It’s going to take time to get used to June voting
So we think if anything, the June 24 scheduling of state primary elections is pretty much a work in progress.
Moving it from September was intended to give the winners from each primary more time to campaign for the November general election. The earlier schedule was also meant to give Americans serving the country or living overseas more time to get absentee ballots filled out and sent home.
Worcester County pretty much showed the same numbers as the state with 20 percent of its registered voters showing up at the polls.
County Commissioner Bud Church told us that when he walked into Ocean City Elementary School to cast his ballot, he was the only voter in the room with a group of precinct workers waiting for voters. He told us that at one Snow Hill precinct only had15 voters showed up the entire day.

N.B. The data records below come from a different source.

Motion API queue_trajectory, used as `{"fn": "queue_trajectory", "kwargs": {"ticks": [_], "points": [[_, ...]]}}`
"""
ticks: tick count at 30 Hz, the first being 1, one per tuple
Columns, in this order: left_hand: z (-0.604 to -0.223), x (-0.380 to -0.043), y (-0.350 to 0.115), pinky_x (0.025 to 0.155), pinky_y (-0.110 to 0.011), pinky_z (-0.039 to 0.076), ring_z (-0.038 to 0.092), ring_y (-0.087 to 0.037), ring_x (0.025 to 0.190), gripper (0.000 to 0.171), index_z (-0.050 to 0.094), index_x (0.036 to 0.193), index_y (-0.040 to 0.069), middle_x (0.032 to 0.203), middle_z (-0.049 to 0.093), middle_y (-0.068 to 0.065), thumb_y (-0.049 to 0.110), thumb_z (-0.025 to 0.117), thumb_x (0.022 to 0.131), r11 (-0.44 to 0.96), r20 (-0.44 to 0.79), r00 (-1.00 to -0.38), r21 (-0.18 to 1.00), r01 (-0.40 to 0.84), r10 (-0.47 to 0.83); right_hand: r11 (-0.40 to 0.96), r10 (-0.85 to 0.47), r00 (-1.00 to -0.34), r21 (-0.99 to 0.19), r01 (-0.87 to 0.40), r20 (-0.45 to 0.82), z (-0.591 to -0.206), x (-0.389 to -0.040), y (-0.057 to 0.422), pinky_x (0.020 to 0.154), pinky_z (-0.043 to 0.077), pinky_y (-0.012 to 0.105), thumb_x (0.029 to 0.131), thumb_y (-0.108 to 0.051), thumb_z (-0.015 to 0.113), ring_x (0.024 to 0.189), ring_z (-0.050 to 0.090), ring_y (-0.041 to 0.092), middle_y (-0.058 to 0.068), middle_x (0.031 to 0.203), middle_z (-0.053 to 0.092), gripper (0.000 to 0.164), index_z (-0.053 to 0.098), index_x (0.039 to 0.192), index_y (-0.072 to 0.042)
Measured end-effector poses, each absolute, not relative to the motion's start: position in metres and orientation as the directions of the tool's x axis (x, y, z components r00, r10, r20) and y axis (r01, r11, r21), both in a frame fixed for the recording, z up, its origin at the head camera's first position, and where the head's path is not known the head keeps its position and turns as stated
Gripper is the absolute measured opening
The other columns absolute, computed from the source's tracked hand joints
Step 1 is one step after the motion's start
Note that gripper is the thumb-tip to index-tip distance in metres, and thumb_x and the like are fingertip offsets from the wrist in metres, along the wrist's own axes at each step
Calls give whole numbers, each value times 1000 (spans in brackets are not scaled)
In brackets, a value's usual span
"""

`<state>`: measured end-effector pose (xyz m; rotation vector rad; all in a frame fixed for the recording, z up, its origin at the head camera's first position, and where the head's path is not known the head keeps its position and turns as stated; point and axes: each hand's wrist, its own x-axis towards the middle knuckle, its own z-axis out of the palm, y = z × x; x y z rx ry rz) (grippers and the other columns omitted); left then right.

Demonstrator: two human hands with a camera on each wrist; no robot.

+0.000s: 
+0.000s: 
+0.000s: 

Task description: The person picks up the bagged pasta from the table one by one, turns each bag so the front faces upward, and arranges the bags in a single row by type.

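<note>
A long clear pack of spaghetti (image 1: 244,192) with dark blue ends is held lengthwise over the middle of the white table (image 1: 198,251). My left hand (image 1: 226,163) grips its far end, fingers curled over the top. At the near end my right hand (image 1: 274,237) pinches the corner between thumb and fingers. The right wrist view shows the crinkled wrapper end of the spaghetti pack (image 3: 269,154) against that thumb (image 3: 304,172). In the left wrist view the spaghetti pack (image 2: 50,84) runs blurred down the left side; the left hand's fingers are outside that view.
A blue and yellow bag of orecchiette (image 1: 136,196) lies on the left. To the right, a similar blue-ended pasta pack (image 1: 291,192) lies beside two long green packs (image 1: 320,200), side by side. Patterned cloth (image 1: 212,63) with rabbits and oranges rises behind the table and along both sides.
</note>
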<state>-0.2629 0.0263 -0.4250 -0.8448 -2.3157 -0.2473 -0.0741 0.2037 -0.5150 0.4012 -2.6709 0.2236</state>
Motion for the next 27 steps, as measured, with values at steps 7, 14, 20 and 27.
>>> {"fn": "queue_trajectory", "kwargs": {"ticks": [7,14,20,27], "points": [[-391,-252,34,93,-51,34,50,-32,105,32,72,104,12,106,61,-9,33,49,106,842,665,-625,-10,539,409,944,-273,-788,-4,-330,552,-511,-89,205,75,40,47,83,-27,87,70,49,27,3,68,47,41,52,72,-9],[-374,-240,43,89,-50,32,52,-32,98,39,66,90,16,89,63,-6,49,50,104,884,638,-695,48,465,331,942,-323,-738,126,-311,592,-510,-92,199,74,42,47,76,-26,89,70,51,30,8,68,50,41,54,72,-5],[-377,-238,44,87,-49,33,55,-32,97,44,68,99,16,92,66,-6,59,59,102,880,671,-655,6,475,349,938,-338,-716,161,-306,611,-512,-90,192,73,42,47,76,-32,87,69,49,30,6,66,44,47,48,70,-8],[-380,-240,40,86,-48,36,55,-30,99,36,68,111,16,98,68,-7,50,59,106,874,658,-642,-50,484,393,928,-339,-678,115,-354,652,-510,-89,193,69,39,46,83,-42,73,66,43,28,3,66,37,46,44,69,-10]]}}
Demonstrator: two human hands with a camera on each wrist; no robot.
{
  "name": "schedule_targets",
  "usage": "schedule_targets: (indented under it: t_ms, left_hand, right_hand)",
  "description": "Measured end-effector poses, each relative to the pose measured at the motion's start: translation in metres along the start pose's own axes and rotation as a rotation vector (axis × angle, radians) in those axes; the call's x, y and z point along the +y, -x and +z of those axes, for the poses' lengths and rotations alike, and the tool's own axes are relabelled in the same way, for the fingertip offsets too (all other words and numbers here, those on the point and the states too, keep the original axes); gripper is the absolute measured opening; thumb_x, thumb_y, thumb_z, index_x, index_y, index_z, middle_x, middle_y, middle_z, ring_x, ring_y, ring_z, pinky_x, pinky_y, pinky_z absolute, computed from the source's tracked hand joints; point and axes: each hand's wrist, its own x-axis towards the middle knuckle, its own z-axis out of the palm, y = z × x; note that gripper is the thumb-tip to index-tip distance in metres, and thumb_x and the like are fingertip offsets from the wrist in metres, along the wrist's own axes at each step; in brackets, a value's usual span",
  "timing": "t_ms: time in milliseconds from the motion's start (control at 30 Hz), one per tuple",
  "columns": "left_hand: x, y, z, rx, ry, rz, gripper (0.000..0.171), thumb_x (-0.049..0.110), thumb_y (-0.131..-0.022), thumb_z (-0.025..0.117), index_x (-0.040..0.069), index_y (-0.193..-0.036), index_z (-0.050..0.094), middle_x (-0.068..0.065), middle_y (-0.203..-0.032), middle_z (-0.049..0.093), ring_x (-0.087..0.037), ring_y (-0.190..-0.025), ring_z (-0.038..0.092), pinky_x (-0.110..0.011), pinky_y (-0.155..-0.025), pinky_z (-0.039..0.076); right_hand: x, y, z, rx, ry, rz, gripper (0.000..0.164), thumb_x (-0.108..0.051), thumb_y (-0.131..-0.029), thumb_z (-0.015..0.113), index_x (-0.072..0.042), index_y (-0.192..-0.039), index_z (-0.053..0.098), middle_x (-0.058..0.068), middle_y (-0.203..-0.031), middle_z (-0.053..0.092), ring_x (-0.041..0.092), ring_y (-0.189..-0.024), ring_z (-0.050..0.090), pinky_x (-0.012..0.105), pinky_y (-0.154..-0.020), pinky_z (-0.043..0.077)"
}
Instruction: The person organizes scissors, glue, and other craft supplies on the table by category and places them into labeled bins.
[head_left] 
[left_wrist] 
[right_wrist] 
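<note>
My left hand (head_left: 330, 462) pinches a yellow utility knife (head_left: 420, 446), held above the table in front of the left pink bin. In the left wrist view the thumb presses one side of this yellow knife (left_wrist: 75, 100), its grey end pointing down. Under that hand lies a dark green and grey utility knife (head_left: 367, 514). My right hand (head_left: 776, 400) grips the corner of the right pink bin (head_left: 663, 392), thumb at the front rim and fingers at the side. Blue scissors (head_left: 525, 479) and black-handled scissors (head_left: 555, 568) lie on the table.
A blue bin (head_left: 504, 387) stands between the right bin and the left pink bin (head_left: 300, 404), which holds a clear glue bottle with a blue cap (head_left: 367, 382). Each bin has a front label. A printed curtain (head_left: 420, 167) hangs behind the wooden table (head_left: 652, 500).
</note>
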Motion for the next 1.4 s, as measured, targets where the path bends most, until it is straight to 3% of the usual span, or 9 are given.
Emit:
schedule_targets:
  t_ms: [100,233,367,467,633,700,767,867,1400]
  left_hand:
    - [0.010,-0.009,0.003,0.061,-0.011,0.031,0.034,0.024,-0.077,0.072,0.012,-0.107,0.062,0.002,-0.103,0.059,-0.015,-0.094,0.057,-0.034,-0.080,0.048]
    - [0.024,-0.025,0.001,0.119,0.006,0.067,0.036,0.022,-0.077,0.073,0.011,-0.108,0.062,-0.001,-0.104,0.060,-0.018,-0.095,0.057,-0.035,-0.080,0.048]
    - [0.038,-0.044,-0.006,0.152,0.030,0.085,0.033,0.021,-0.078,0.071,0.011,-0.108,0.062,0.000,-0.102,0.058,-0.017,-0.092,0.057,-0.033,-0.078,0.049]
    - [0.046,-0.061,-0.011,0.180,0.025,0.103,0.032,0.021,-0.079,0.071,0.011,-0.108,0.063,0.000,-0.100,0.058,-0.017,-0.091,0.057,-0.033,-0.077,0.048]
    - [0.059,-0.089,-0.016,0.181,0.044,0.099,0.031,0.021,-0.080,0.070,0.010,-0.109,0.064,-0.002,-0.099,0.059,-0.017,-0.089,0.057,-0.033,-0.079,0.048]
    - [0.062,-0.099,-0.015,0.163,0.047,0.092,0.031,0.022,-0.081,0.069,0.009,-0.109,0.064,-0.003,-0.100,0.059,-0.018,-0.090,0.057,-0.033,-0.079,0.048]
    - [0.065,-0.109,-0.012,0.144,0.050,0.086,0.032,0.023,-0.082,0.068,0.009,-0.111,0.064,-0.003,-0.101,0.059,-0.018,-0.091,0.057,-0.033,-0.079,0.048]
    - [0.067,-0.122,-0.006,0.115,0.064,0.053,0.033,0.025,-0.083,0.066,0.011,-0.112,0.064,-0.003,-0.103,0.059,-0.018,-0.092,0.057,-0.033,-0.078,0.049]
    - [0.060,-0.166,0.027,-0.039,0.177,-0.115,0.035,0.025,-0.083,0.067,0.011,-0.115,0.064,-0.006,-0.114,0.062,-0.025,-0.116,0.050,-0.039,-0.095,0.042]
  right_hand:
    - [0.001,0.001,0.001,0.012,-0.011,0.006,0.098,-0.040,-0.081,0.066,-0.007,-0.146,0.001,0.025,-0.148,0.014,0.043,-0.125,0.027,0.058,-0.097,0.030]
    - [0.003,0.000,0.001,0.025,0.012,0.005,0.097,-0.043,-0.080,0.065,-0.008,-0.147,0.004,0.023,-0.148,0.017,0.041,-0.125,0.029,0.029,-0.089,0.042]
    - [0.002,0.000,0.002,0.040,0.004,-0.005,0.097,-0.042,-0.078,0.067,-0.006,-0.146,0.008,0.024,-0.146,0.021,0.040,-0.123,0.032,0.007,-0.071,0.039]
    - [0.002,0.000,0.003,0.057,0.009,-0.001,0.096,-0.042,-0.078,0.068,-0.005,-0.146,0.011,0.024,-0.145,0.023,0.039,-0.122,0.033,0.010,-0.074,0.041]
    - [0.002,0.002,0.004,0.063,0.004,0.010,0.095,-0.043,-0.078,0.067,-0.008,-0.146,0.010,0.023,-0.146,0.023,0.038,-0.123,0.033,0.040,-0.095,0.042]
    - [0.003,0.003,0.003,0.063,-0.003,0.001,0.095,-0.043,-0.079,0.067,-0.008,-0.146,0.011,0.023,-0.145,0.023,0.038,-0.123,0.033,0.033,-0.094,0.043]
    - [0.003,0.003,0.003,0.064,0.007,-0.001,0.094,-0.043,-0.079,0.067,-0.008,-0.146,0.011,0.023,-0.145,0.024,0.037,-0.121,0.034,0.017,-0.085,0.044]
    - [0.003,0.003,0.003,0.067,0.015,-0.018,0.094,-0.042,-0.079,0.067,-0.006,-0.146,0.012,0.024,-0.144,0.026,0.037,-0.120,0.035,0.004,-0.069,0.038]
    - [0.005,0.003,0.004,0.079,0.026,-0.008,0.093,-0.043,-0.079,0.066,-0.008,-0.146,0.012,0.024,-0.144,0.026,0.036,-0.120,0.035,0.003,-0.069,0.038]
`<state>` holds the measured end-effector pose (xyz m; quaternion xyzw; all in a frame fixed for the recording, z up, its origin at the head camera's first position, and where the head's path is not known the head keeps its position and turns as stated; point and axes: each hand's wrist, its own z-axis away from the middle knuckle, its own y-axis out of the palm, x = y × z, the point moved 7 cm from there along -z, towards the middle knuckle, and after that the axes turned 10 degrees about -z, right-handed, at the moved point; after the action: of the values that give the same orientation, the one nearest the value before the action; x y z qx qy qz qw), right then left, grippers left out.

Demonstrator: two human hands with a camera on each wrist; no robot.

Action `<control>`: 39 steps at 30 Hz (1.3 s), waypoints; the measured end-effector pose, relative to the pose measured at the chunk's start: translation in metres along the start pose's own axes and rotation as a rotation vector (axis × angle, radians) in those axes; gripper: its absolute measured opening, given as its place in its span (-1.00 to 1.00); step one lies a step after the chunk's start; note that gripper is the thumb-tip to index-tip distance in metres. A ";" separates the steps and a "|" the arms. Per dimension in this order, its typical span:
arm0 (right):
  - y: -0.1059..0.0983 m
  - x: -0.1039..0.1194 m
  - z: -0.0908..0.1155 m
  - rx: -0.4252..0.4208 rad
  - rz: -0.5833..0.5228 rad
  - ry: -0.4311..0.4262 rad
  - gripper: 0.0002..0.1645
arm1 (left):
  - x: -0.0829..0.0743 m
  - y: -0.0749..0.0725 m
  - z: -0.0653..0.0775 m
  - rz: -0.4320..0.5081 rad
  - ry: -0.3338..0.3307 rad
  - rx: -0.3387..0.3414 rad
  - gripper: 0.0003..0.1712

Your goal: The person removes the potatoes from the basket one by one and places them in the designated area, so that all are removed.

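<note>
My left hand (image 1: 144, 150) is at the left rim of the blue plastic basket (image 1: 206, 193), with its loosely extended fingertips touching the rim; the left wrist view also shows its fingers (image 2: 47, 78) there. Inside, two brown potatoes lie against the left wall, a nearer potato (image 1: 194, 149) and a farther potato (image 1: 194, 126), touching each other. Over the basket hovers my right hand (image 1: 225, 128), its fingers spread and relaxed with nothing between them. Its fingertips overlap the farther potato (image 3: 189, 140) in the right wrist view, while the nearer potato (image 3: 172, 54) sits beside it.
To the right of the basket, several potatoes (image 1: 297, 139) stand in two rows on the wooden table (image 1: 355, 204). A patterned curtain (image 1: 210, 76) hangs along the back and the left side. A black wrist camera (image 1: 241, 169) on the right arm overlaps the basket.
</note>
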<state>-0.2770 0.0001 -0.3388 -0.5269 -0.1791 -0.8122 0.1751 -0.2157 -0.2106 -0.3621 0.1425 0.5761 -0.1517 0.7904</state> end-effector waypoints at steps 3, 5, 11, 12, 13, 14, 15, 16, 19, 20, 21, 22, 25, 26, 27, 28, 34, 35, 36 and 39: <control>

Church felt the date change had everything to do with the lower turnout. Indeed, some 30 percent of the county’s voters turned out for the previous primary, which was held in September.
Berlin Maryland Gee Williams said he had a feeling that the date change wouldn’t work in our area because “May to September is make-it-or-break-it time for everybody here.”
Senator Jim Mathias, who ran unopposed in the primary, summed the issue up by saying that “change is something that takes time to catch up with, and the nature of the season here given our economy here has certain pressures.”
We agree that the earlier voting time will have some growing pains. We hope that the next June primary produces higher numbers statewide. But if it doesn’t, then we would urge the General Assembly to at least debate whether the date change was indeed a good change.